* Work instructions
Two lines in the listing below mark the span: one contains "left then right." and one contains "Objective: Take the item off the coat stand". Reproduce both of them and everything between, exactly.

* Input material
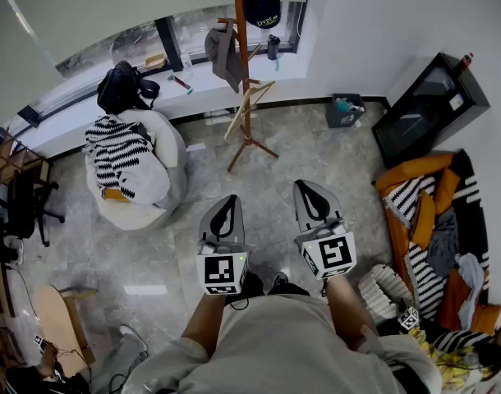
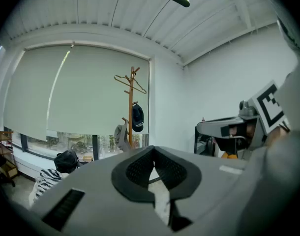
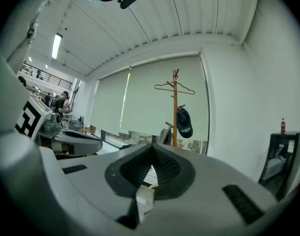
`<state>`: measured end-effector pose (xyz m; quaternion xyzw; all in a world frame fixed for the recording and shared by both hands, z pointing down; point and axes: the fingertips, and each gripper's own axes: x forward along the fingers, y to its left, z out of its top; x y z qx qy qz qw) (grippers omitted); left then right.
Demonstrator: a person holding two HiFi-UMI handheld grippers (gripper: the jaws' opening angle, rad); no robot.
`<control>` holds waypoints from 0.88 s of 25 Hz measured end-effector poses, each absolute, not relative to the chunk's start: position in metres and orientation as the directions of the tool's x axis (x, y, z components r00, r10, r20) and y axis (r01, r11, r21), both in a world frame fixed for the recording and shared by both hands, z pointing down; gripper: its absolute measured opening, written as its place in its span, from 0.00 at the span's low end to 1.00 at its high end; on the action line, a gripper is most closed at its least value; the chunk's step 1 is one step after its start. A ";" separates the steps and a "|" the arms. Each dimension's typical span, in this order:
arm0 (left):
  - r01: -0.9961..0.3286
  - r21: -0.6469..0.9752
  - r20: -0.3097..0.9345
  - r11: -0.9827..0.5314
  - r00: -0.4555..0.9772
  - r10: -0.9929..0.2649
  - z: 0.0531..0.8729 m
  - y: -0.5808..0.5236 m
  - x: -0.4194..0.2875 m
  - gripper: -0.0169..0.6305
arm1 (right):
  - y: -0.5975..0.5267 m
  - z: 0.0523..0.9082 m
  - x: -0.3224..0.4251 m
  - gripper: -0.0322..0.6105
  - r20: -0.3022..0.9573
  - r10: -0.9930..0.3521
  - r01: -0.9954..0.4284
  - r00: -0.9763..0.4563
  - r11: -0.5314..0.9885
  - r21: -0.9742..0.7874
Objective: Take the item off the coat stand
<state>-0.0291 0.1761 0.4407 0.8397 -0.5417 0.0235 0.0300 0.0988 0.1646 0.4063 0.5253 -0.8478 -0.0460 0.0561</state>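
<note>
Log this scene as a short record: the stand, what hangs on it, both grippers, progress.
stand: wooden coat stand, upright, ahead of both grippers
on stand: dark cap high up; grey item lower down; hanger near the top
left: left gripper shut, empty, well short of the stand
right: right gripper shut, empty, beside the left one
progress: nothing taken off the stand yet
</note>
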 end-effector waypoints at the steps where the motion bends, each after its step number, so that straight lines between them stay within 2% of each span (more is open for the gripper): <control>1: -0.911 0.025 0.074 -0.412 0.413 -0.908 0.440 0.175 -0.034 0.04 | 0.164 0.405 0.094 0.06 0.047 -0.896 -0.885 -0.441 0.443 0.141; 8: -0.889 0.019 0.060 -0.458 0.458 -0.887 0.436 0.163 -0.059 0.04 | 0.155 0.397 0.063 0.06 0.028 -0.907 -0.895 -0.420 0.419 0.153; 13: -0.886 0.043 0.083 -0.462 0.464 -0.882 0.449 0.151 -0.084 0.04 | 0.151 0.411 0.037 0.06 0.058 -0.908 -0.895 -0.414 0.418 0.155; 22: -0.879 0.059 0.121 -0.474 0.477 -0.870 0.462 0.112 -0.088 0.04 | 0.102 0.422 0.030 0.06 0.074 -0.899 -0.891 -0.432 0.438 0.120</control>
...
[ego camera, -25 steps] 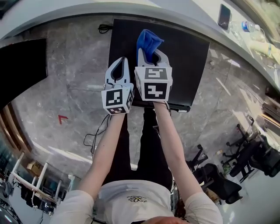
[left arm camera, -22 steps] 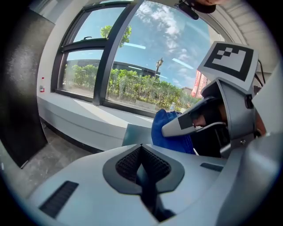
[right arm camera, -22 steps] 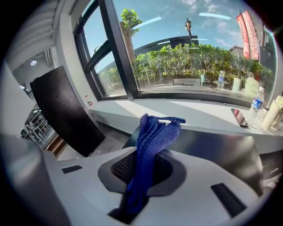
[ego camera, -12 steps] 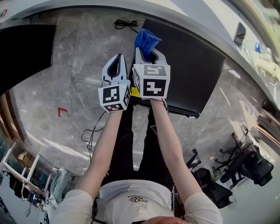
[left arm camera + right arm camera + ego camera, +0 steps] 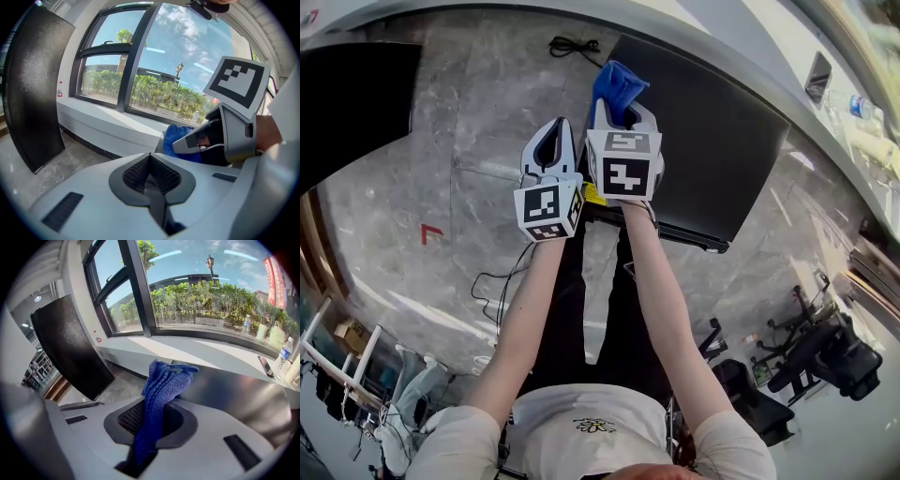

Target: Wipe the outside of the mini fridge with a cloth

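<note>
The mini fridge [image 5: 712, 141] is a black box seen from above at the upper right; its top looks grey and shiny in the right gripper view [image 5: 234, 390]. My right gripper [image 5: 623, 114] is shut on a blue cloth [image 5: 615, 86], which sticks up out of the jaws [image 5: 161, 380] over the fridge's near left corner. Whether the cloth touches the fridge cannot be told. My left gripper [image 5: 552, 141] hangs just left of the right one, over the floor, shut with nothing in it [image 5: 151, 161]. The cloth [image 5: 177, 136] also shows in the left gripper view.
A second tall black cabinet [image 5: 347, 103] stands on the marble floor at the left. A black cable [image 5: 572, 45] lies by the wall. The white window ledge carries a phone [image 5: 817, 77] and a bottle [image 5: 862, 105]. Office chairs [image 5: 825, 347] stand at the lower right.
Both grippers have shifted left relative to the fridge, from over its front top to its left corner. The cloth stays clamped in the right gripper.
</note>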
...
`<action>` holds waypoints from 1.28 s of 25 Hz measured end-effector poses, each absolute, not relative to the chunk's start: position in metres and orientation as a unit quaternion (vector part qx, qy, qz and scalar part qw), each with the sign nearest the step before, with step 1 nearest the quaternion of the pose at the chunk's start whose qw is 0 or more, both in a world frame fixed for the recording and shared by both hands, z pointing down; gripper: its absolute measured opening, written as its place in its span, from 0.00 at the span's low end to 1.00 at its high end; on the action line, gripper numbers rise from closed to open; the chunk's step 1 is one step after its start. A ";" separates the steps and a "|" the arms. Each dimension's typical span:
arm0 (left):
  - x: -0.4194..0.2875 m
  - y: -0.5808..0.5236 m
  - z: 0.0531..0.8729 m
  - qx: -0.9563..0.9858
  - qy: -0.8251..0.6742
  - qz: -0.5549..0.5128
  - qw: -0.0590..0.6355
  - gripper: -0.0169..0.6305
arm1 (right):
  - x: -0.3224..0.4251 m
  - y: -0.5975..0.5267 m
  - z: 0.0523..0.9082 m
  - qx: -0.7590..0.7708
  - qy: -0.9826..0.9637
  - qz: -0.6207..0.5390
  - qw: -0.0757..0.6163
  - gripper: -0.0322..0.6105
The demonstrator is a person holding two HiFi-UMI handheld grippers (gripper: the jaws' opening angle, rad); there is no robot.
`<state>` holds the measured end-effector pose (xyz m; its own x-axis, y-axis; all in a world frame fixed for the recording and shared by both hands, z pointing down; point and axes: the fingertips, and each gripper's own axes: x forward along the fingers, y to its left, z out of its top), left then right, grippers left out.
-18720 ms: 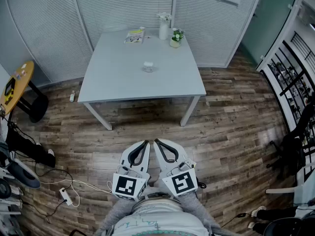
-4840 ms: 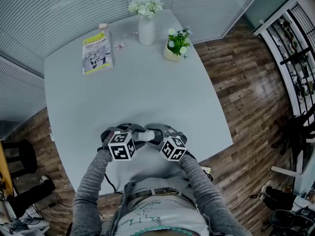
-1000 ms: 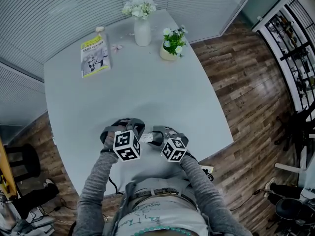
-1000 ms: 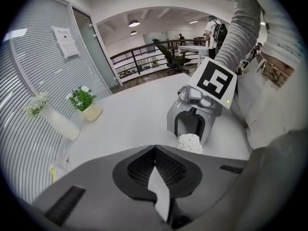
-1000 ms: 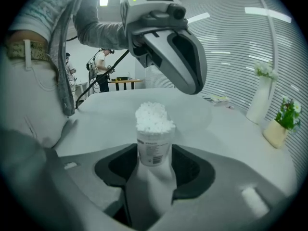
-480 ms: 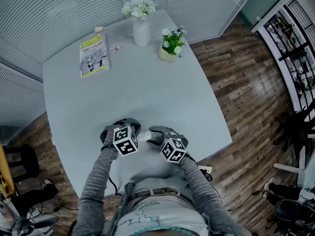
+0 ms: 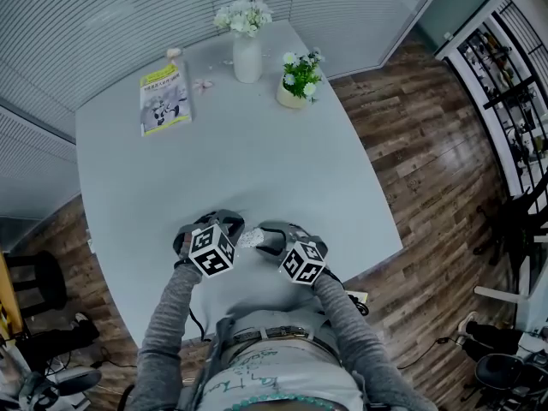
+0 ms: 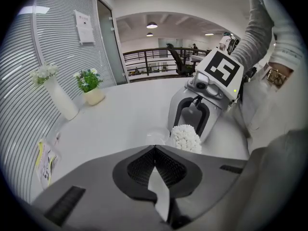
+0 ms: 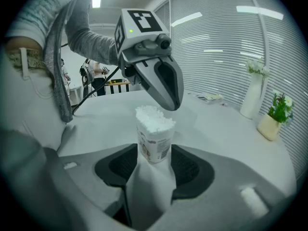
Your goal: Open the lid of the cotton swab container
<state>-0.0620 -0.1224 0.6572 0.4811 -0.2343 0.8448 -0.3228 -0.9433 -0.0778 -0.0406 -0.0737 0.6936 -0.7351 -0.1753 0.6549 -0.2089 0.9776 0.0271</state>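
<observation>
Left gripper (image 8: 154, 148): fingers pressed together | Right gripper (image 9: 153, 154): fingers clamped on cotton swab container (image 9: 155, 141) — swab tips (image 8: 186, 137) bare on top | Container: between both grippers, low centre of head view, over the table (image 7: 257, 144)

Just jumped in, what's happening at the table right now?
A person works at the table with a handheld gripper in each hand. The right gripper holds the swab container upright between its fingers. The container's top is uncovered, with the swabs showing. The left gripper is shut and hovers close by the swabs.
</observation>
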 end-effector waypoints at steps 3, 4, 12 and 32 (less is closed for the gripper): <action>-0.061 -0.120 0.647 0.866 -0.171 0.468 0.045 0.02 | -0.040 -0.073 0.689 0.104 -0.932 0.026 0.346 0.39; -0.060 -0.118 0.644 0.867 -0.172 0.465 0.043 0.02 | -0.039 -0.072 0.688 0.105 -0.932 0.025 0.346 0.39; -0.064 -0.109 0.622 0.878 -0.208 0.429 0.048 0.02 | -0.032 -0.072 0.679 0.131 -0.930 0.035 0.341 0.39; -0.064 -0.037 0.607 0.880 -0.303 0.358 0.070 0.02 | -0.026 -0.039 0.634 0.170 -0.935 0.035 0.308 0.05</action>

* Answer box
`<state>`: measured end-effector pose (xyz m; quaternion xyzw; all in a world frame fixed for the recording and shared by both hands, z pointing down; point and axes: the fingertips, and each gripper's own axes: x forward along the fingers, y to its left, z out of its top; x y z qx qy qz qw) (grippers omitted); left then right.
Demonstrator: a person holding two HiFi-UMI handheld grippers (gripper: the jaws' opening angle, rad); no robot.
`<control>` holds waypoints from 0.88 s of 25 Hz measured end-effector poses, each absolute, not relative to the chunk's start: position in metres and orientation as the directions of the tool's x axis (x, y, z components r00, r10, r20) and y axis (r01, r11, r21), both in a world frame fixed for the recording and shared by both hands, z pointing down; gripper: its absolute measured opening, written as its place in its span, from 0.00 at the span's low end to 1.00 at its high end; on the action line, a gripper is most closed at its least value; the chunk's step 1 is one step after its start. A ";" separates the steps and a "|" the arms. Each dimension's typical span, in this order:
arm0 (left):
  - r01: -0.9961..0.3286
  - r21: -0.6469..0.9752
  - r20: -0.3097..0.9345
  - r11: -0.9827..0.5314
  - r00: -0.4555..0.9772
  - r10: -0.9929..0.2649
  - z: 0.0531..0.8729 m
  - y: -0.5808..0.5236 m
  - x: -0.4194..0.2875 m
  - gripper: -0.0169..0.6305
arm1 (right):
  - y: -0.5975..0.5267 m
  - z: 0.0523..0.9082 m
  - x: -0.3224..0.4251 m
  - gripper: -0.0322..0.6105
  - r20: -0.3022..0.9573
  - r10: -0.9930..0.3521
  - r01: -0.9954..0.4284
  - r00: -0.9763..0.4563
  - r11: -0.5314..0.9885
  - r21: -0.9742..0.7874
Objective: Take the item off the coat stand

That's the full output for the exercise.